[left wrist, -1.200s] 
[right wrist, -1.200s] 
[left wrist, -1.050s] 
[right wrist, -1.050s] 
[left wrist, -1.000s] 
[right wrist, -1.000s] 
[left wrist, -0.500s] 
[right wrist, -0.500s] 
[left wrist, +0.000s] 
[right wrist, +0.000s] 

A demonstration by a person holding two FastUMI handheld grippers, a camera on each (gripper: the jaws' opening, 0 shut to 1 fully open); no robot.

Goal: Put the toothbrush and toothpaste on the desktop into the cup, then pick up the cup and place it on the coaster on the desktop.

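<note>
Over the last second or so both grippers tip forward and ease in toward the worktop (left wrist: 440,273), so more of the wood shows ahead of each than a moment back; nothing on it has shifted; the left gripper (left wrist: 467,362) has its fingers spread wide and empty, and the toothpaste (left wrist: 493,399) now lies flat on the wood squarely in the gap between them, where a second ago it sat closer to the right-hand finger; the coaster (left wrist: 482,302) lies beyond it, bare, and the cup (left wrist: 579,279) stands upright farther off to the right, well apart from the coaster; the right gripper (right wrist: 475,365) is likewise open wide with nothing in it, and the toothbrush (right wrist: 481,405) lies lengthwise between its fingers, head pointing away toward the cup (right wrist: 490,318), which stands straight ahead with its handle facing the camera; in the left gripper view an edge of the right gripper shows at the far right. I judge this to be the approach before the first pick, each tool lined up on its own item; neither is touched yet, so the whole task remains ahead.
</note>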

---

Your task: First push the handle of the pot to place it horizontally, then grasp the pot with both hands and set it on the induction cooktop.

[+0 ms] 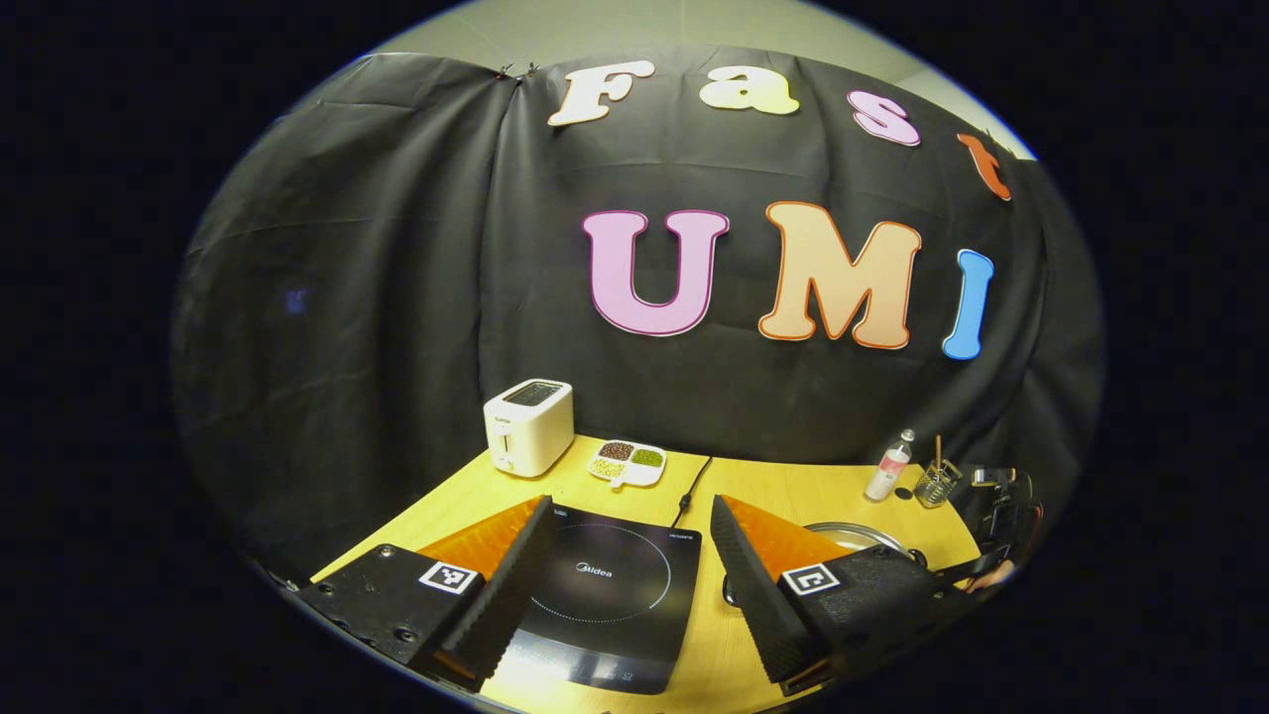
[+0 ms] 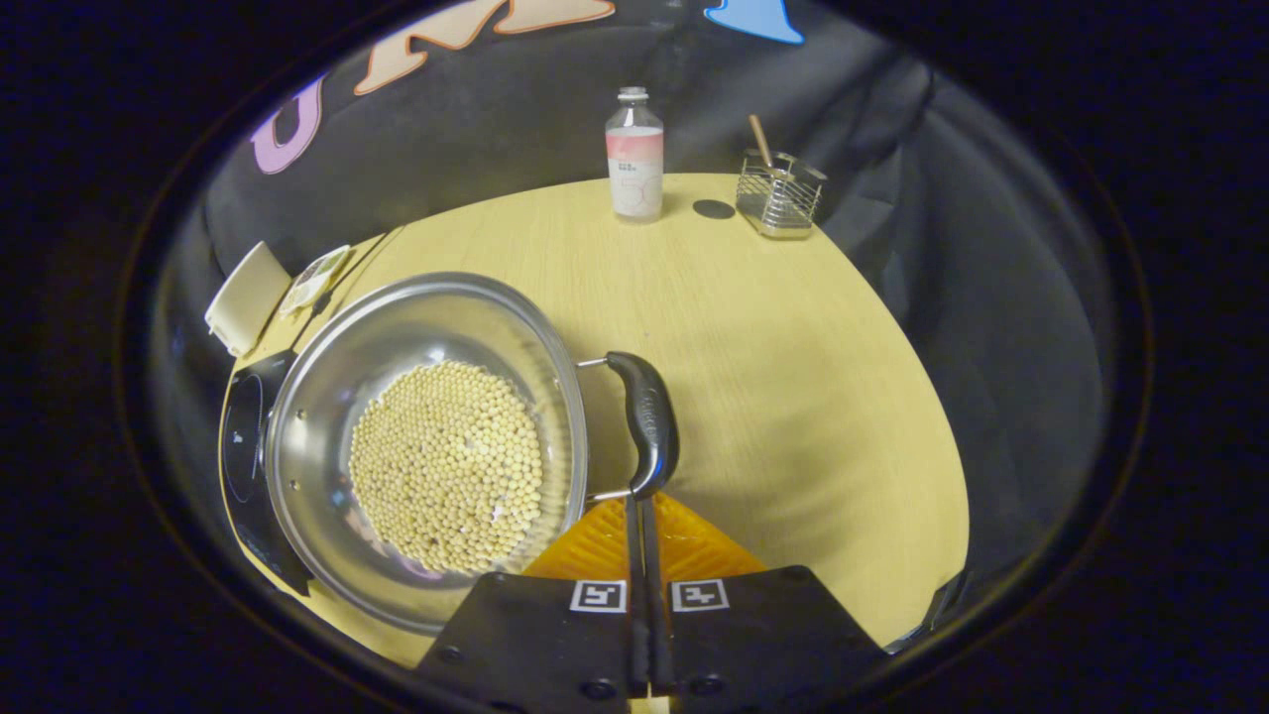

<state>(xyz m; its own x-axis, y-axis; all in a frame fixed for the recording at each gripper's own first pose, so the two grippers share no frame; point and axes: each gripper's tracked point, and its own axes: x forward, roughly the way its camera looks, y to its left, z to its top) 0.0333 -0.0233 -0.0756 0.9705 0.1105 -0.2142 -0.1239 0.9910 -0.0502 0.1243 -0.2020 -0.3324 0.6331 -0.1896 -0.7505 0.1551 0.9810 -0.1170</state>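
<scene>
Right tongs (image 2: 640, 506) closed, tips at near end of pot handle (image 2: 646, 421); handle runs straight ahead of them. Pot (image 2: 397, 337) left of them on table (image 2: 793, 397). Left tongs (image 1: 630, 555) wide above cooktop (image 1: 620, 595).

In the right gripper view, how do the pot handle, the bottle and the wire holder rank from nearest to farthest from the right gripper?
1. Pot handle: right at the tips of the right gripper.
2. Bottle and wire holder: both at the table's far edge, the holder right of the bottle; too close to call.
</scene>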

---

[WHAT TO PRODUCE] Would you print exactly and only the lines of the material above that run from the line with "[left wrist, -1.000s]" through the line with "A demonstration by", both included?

[FINISHED EXERCISE]
[left wrist, -1.000s] 
[right wrist, -1.000s] 
[left wrist, -0.500s] 
[right wrist, -0.500s] 
[left wrist, +0.000s] 
[right wrist, +0.000s] 

A demonstration by a person holding two FastUMI handheld grippers, a camera on each (gripper: the jaws' opening, 0 shut to 1 fully open); no robot.

The exercise has now been completed.